It’s 38 days since I kissed you goodbye and sent you off to work. I keep listening for the sound of your car in the driveway announcing your return each evening …. but it doesn’t come.

Well today has been a fun-fest of going through your clothes. I’m trying to be sensible about what to keep but I find myself drawn to the threadbare t-shirts and ripped shorts.  I’ve put some in space bags and am giving some away to charity.  I’ve also kept some t-shirts and singlets for me to wear.  Picture me in one of your old blue singlets as I go to bed …. I know what you are thinking … sexxxxxxxy … right?

I also wrote an e-mail to the titles office to try and organise what I’m supposed to do about our house. Apparently I can’t leave it in both names and have to pay the government an exorbitant amount of money to change it.
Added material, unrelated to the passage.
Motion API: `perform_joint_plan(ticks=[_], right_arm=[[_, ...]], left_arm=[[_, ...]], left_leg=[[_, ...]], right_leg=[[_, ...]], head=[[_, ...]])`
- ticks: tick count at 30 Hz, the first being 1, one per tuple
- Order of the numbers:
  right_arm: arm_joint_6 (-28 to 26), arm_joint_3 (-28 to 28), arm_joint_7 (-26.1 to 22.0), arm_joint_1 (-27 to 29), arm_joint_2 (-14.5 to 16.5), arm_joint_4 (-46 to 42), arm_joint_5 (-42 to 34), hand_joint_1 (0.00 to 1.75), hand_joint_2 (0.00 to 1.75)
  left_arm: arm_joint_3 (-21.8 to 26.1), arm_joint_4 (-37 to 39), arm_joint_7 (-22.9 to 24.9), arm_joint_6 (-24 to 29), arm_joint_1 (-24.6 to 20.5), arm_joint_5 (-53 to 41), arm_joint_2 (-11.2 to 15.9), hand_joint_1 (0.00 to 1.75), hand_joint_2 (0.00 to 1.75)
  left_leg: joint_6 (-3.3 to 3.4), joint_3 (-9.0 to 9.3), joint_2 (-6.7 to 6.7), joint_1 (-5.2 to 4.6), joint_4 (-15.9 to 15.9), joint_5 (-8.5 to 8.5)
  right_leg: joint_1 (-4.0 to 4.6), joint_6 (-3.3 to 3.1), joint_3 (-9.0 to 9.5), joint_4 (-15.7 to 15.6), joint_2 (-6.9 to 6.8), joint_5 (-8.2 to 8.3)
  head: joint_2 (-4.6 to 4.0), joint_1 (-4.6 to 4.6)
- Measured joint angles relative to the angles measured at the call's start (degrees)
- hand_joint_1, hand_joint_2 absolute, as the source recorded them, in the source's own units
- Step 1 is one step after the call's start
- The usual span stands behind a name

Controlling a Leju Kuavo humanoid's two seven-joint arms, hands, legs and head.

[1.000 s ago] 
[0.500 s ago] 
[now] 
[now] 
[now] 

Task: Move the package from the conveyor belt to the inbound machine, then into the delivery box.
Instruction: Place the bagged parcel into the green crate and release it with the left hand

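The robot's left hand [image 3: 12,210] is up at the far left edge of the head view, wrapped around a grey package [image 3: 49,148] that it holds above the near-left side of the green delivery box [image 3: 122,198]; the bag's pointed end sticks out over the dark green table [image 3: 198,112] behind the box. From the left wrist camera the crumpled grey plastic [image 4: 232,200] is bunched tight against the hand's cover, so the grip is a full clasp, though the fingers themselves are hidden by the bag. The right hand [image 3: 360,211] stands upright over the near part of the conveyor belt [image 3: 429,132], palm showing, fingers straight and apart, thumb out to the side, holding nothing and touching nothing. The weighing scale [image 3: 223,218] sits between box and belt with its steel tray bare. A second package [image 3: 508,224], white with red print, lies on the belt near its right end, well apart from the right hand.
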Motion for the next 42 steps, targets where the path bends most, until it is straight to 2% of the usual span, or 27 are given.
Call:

This was what I wrote:
Hi – I hope you can help me…
My husband died at the start of March and I’ve been told I’m supposed to pay you some money to change the names on the title (?) to our house to just me and not both of us as tenants in common (?)
Can you please let me know what form I’m supposed to fill in and where to send it. It would be god if you could reply in plan English and not legal jargon as I’ve had my fill of that for the day.

It would also be good if you could explain why I have to do this, because, frankly, it’s a right royal pain in the arse.  Right now I’m barely dealing with breathing in and out and this added bit of form filing in is really doing my head in.  I mean, MY name is on the title and I’d assume that was OK with you, but apparently I need to pay you $200 to REMOVE a name.  I mean its just you pressing the delete key on a few letters, so I’m not really sure why it costs you $200 to do that – it can’t take more than about 60 seconds of your time.  Man – I must be working in the wrong government department…they don’t pay me enough…

So OK, I didn’t send the crossed out bit but I totally wrote that in the draft of the e-mail and it was only the grace of a goody-two-shoes thought that popped into my head that I deleted it.

Oh – and here’s another ripper for you … in the movie we saw yesterday, the Dad was away at the war (it was set during WW2) and the wife and kids  got a telegram to say he was KIA (which was a ploy from the evil uncle who wanted to sell the farm).  They later found out that the Dad was only MIA and he returned at the end and the farm was saved … but HELLO!  what an excercise in ripping my guts out during a kid’s movie!    To top it off, we didn’t realise the theatre door was open early enough and had to sit in the front row.  Totally puts a new perspective on the movie….  On the up side, it was interesting to get the kids talking about our situation which I think they do need to do.

In other news,  the sobbing for the past day has been fairly high, and the kids heard me last night which was kind of good but kind of bad because while they say its good for your kids to see you cry, probably not so good for them to be worried about me…

Anyway, these letters are helping me.  I know you don’t like the swearing in them (or maybe the goody-two-shoes voice in my head made me delete that as well) but I say come and  change it if you don’t like it!  Ha- got you there.

Seriously though I need more rainbows and head tingly-thingies.  Either that or get me John Edward on speed dial so he can talk to you for me.  God’s not a bad channel either, but he has heaps of people talking to him at once so sometimes I think it might be nice to give him a rest from my blathering.  Seriously – there are plenty of people out there with worse problems than mine.  That still doesn’t stop the epic suckage of being your widow.  I wasn’t meant to be a widow EVER … remember the deal … you wre gunna die in your sleep at 97 years old with me going 5 minutes before you.  Instead, I was a widow before the age of 40.

OK – I’ll sign off for now and try to get some sleep tonight – then I maaaaay manage some coherence tomorrow.

Love you to the moon and back again.